There are several aspects of unconventional reservoirs that make them hard to understand. The physics of flow in such ultralow-permeability reservoirs is essentially unknown. Uncertainties and well counts are large, information along horizontal boreholes is minimal, and production variability is huge. For these reasons, we used production and completion data to answer several pertinent questions about unconventional reservoirs.
High well counts increase the volume of data, which makes it overwhelming to analyze on a typical spreadsheet. Integrating efficient data management with seamlessly integrated analysis tools makes it much easier to understand the data and interpret the results. Data mining and data analytics are used to recognize underlying trends, determine sweet spots, and identify optimum completion parameters. Smart well clustering is also employed to create sets of wells that are grouped together in a logical fashion to generate type curves.

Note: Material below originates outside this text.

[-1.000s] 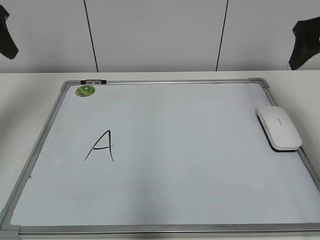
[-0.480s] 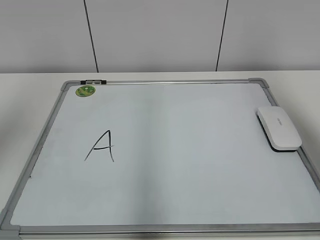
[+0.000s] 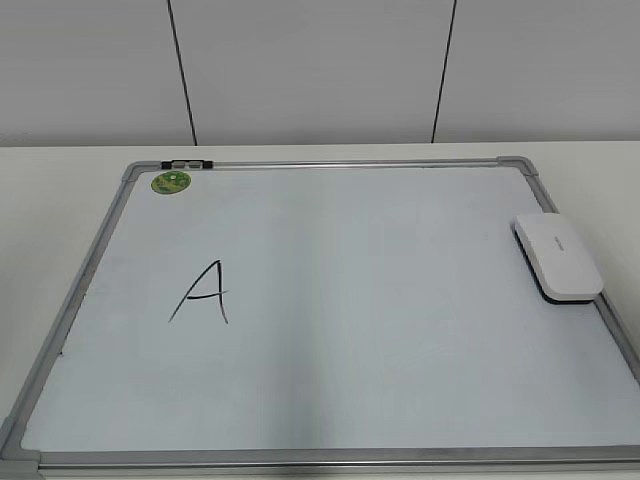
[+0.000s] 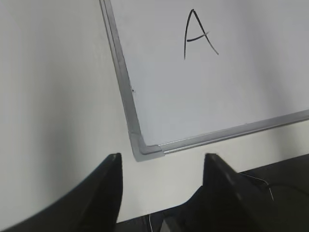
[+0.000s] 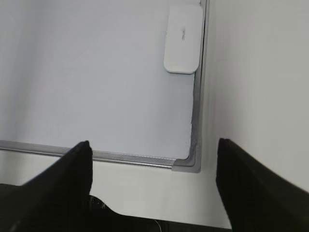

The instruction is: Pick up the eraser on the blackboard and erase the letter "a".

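The blackboard [image 3: 400, 330] is a white board with a grey frame, lying flat on the table. The eraser [image 3: 558, 256] is a white rounded block resting on the board's right edge; it also shows in the right wrist view [image 5: 183, 38]. No lowercase "a" shows in any view; only a capital "A" [image 3: 203, 293] is written on the board's left half. My left gripper [image 4: 162, 157] is open and empty, off the board's near left corner. My right gripper [image 5: 153, 143] is open and empty, off the near right corner. Neither gripper shows in the exterior view.
A small green round magnet [image 3: 171, 182] sits at the board's far left corner, with a black clip [image 3: 186, 162] on the frame beside it. The white table [image 3: 60, 190] surrounds the board. A panelled wall stands behind.
One second ago dark parts of both arms showed at the upper corners of the exterior view; they have left it. The eraser and board have not moved.
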`<state>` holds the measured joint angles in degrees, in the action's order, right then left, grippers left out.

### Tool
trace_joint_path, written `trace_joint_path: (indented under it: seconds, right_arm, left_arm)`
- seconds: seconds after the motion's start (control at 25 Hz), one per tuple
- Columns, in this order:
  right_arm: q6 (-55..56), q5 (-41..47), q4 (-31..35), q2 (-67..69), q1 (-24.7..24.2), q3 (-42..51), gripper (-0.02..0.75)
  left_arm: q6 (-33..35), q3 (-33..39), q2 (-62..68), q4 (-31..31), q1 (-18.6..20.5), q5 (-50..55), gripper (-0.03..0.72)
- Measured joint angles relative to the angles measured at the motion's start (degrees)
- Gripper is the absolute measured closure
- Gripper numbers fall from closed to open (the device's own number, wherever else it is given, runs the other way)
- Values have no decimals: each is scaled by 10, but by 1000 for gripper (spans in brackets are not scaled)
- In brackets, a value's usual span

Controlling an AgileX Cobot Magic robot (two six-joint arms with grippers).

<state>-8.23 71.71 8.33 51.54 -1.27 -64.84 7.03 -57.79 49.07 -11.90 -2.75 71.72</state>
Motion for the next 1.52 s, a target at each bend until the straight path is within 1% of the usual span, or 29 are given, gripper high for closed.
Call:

Most wells, especially in the newer plays, exhibit transient flow regimes, so fit-for-purpose decline-curve analysis is applied to get an accurate estimate of the production forecast. A guided process first quality checks the data, identifies the flow regime, and then predicts the performance into the future. Some wells that are not performing optimally must be restimulated, and, typically, there is only a 15% chance that the right candidates are selected. Production and completion data are analyzed using a workflow to screen and significantly lower the number of candidates under consideration.
A large percentage of studies focus on the reservoir only; however, production problems are not always about the reservoir. A comprehensive review of a large well network in the Eagle Ford created from public data such as coordinates, well tests, and pipeline dimensions, shows that slugging, liquid loading, network bottlenecks, etc. affect the system performance as a whole and can significantly lower production if not corrected. Results from an analysis of over 15,000 wells from the Barnett, Bakken, and Eagle Ford led to recommendations for effective use of public data in production strategies.